DR. OSTERHOLM: Good morning. Thank you, Tom. Thank you also for the invitation to be here today. Let me just say, parenthetically, in follow up to last night's discussion -- Tom mentioned my role with King Hussein -- if there's any doubt whether Iraq has small pox, His Majesty told me a month before he died that he knew Iraq had small pox. So there is an answer to that; some were doubting that last night. There's no doubt in my mind.

But today what I'm here to talk about is the issue of, how do we begin to look at response? And what you're going to get from me today is really a collective experience. There is no textbook. There is no chapter written. There is no one way to define it. As much as I congratulate the New York City Health Department for their work with West Nile Virus, it only brings back memories to me where in 1984 I was in charge of spraying malathion on 287 Minnesota cities, over 45,000 square miles, because of an outbreak of western encephalitis. Our group has worked up the single largest food-borne outbreak in this country with 320,000 cases of salmonellosis associated with Schwann's ice cream. And today I'm here to talk to you about the issue of meningitis outbreak and a very large immunization program.
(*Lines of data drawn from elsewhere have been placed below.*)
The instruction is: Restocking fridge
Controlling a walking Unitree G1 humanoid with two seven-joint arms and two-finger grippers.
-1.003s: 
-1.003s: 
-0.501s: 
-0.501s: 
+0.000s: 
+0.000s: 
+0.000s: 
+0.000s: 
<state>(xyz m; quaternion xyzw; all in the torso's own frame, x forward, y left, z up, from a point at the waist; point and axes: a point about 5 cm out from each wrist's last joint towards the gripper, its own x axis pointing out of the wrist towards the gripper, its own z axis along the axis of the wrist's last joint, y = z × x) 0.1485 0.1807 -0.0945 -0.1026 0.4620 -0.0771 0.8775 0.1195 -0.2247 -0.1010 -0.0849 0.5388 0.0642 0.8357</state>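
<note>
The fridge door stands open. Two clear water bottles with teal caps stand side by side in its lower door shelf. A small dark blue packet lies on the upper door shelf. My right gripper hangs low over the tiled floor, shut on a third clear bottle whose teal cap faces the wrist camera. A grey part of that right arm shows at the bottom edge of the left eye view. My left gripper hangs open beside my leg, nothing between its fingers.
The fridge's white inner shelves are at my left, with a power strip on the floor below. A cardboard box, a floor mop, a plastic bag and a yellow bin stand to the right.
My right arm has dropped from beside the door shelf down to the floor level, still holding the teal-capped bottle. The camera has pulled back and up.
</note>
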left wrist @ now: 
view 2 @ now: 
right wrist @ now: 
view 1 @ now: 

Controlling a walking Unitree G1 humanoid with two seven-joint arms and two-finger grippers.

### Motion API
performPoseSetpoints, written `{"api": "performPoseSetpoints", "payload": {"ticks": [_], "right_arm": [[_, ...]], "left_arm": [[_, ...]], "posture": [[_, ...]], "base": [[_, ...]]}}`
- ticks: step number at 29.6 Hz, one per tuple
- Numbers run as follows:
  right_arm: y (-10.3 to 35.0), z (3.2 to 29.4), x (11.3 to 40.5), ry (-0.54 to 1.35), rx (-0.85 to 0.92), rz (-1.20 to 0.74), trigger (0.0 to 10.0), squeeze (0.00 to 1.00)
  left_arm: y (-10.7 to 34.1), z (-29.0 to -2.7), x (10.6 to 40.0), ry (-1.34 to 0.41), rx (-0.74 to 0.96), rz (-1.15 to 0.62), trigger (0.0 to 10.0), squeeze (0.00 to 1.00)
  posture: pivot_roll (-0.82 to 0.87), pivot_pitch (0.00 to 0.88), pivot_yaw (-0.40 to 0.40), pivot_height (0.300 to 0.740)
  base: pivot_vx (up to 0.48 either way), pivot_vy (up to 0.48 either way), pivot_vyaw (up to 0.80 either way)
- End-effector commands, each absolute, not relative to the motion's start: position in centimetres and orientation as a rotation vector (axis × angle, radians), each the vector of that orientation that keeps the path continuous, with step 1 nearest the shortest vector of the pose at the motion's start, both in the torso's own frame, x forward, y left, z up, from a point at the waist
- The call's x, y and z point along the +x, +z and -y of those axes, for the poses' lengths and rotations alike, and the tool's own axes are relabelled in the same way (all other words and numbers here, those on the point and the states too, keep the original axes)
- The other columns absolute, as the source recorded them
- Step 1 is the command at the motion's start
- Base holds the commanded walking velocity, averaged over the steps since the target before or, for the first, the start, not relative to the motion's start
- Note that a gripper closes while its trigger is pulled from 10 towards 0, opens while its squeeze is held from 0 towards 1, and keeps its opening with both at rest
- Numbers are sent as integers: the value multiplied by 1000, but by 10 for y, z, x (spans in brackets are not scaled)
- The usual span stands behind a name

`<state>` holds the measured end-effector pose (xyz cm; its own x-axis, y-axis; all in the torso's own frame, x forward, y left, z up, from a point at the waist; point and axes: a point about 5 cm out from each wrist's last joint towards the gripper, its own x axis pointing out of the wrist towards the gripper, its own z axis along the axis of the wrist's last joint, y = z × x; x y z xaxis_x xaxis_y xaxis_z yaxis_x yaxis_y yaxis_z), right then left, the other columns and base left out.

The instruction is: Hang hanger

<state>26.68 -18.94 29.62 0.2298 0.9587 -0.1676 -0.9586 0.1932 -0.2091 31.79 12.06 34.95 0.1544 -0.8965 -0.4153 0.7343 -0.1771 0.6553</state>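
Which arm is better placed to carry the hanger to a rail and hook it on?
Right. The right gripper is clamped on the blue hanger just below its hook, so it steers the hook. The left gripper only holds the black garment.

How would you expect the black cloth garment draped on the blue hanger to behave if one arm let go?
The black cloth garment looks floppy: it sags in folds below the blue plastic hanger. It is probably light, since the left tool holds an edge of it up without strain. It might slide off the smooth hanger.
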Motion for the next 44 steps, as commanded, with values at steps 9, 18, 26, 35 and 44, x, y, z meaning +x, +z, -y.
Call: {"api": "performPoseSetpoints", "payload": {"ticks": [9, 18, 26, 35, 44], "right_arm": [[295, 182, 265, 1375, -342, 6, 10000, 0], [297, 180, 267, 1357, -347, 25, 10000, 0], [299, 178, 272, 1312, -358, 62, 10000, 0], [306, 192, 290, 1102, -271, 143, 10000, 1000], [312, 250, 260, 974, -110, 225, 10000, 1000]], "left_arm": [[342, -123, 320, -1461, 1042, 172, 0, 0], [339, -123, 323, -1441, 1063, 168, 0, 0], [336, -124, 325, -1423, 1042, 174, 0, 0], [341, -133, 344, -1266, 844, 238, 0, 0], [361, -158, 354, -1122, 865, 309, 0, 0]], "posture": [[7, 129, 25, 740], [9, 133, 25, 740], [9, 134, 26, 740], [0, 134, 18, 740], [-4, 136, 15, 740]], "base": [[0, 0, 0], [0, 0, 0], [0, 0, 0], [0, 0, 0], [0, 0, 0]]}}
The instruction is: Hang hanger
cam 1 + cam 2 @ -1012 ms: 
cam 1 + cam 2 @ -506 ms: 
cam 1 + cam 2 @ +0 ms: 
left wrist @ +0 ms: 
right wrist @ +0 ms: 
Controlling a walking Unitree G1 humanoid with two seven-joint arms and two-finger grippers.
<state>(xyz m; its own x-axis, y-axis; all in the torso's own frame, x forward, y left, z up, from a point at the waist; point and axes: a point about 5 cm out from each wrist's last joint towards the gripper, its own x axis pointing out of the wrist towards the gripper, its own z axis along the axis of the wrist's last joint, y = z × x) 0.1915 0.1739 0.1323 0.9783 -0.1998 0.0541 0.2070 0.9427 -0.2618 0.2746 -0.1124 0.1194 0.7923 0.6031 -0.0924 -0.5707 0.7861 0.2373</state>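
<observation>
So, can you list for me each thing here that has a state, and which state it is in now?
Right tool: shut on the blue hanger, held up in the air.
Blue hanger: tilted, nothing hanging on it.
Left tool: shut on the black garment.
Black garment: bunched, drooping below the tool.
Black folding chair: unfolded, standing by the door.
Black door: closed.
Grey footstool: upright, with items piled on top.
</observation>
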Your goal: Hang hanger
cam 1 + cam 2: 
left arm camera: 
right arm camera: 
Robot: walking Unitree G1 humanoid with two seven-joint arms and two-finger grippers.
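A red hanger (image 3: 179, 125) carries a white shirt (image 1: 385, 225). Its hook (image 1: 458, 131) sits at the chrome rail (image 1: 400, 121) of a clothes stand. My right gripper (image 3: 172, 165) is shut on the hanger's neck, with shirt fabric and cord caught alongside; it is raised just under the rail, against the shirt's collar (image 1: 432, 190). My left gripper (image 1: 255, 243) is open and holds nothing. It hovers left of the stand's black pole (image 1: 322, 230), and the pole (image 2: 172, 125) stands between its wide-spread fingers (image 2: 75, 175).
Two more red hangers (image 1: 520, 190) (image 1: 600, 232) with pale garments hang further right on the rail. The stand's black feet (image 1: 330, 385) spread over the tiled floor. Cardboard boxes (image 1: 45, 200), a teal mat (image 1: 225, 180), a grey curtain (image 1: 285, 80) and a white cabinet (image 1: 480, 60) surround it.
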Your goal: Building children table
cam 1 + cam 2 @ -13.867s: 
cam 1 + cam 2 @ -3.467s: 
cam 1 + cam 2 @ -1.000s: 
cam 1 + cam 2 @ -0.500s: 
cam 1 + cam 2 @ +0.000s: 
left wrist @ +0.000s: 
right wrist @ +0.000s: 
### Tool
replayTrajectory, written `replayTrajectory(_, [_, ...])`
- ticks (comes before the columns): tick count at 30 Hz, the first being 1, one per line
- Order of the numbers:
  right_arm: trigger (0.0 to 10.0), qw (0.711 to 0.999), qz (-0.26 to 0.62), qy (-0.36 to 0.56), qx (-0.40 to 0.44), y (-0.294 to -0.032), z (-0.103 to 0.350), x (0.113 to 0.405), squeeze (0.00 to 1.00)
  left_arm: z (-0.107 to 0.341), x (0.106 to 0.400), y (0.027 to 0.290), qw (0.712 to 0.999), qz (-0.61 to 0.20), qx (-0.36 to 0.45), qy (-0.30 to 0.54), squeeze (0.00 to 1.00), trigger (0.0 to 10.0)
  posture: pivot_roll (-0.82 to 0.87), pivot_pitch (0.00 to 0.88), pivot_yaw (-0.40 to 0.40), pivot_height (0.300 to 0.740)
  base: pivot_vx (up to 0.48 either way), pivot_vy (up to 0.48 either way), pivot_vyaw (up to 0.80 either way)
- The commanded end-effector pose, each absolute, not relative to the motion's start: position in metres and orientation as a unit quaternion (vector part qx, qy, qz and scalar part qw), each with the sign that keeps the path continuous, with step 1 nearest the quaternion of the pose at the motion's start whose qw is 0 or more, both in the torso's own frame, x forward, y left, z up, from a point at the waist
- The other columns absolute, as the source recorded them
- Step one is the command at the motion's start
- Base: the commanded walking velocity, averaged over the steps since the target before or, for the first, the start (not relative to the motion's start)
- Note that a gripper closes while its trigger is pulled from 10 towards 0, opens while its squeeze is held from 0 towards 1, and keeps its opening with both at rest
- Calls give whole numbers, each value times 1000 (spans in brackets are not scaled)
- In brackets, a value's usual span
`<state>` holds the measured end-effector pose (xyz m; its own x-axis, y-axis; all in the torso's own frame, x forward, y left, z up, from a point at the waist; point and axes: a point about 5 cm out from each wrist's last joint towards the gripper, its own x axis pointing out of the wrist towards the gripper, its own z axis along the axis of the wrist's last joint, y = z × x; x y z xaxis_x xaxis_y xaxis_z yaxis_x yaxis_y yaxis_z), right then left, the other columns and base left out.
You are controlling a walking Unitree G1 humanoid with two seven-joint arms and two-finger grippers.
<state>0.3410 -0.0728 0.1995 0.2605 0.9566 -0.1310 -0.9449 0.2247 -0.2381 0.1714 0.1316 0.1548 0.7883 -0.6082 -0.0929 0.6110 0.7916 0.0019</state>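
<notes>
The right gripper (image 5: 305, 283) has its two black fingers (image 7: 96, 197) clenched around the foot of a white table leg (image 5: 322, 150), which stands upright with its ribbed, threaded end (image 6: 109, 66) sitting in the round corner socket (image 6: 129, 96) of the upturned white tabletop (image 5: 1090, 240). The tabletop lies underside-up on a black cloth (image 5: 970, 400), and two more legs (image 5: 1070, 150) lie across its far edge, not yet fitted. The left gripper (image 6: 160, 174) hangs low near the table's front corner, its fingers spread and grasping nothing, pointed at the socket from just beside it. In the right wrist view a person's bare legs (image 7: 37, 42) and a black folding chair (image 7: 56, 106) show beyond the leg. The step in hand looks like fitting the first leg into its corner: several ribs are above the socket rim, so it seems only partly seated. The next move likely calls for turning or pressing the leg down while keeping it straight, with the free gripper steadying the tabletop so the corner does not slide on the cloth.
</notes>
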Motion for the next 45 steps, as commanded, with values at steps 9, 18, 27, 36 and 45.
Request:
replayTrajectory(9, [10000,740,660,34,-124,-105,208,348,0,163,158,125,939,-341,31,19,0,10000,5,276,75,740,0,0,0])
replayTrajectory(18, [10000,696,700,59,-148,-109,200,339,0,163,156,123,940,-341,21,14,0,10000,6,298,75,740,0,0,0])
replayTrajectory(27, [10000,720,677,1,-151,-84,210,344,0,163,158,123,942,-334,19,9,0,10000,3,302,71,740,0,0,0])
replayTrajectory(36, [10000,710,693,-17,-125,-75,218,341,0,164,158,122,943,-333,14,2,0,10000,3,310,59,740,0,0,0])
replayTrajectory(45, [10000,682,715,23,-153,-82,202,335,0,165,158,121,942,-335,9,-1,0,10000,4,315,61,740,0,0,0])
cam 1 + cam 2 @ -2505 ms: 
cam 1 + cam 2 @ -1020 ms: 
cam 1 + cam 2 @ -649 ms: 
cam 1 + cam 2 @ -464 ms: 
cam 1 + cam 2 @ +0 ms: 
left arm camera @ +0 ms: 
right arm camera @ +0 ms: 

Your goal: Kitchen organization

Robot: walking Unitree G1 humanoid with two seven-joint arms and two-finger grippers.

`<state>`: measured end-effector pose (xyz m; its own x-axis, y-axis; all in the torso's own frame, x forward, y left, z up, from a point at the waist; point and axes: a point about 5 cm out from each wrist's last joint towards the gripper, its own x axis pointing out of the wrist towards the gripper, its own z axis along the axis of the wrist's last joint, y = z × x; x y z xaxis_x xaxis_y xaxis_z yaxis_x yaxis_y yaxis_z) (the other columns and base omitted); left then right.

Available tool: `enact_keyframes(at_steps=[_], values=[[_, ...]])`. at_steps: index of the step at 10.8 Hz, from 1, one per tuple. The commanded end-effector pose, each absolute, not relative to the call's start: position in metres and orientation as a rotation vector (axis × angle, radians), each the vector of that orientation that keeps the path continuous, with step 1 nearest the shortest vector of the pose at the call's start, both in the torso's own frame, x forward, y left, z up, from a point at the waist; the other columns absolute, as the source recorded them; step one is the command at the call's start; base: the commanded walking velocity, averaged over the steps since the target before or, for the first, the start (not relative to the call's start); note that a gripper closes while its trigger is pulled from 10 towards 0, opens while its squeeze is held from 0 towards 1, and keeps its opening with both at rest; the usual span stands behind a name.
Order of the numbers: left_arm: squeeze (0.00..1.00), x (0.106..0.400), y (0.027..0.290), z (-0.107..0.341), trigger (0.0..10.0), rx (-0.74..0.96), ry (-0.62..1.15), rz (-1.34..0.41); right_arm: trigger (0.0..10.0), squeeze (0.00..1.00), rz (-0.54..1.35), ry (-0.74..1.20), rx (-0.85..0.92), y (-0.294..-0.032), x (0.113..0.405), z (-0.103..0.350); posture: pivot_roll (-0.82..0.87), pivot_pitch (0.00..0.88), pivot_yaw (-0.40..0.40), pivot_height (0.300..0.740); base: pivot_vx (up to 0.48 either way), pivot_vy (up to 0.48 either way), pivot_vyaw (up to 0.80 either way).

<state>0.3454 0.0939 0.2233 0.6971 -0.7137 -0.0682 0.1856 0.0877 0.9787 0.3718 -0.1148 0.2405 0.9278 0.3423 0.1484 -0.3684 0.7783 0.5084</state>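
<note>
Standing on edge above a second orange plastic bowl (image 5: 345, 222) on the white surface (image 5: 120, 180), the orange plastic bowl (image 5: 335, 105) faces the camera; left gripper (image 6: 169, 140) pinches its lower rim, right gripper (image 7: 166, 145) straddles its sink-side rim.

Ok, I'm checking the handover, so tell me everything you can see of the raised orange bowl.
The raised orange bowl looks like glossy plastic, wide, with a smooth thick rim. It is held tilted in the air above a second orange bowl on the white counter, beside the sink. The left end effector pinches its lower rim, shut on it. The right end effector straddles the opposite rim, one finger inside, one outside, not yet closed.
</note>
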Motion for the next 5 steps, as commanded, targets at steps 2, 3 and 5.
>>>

Not any one of these experiences give us the answers. All of these experiences give us a common vision of what the future might be -- a vision that, I might add, that to date I am concerned that we have not really learned from the local to the state to the federal level.

What I'm here to talk about today is an outbreak that occurred, as they usually do, on weekends. A phone call came in on a Saturday morning, on Super Bowl Sunday weekend in 1995, to Dr. Richard Anella, who's in the audience here. I quickly received that call. Three students in the community of Mankato, Minnesota, all from one high school, had been hospitalized in the previous 12 hours at the local hospital with suspected Neisseria meningitidis infection. All three of them were in serious to critical condition.

What then transpired over the next month was actually two separate clusters involving ultimately 10 cases and one death of Neisseria meningitidis, resulting in an immunization program where over 30,000 of the residents of Mankato, Minnesota, were ultimately vaccinated. There are 55,000 residents in the community.

As some of you may not be aware of, Neisseria meningitidis, particularly group C, is the strain that we worry about most in cluster outbreaks that had occurred particularly during that time in the mid 1990s, and usually involving college campuses in particular.

What I want to talk about today briefly is the overall view of the panic and fear that did occur, and why I think it so distinguishes itself from the acute event, like an explosive device or a natural disaster like an earthquake or a hurricane, whereas I think a biologic event does, Tom, give a very different sense of potential for panic and fear -- issues around surveillance and medical care of the communications systems that are necessary, vaccine and antibiotic distribution, public relations, political considerations, medical community relations, and cost.

But before I can really comment on those, let me walk you through the experience as we had it unfold for us. As we talked about, we had a situation where by Saturday morning we recognized that we had a particular outbreak occurring. We continued to work through this on Saturday. With Sunday, a new admission had come in Sunday night, although at that time was not yet one of the three cases.

We actually had a meeting with the local medical community, the hospital, the local public health, and we actually did bring the media in very early, along with elected officials. And we decided, because of this issue, that we would need to vaccinate students in one of the two high schools in that town, in particular where all three students came from.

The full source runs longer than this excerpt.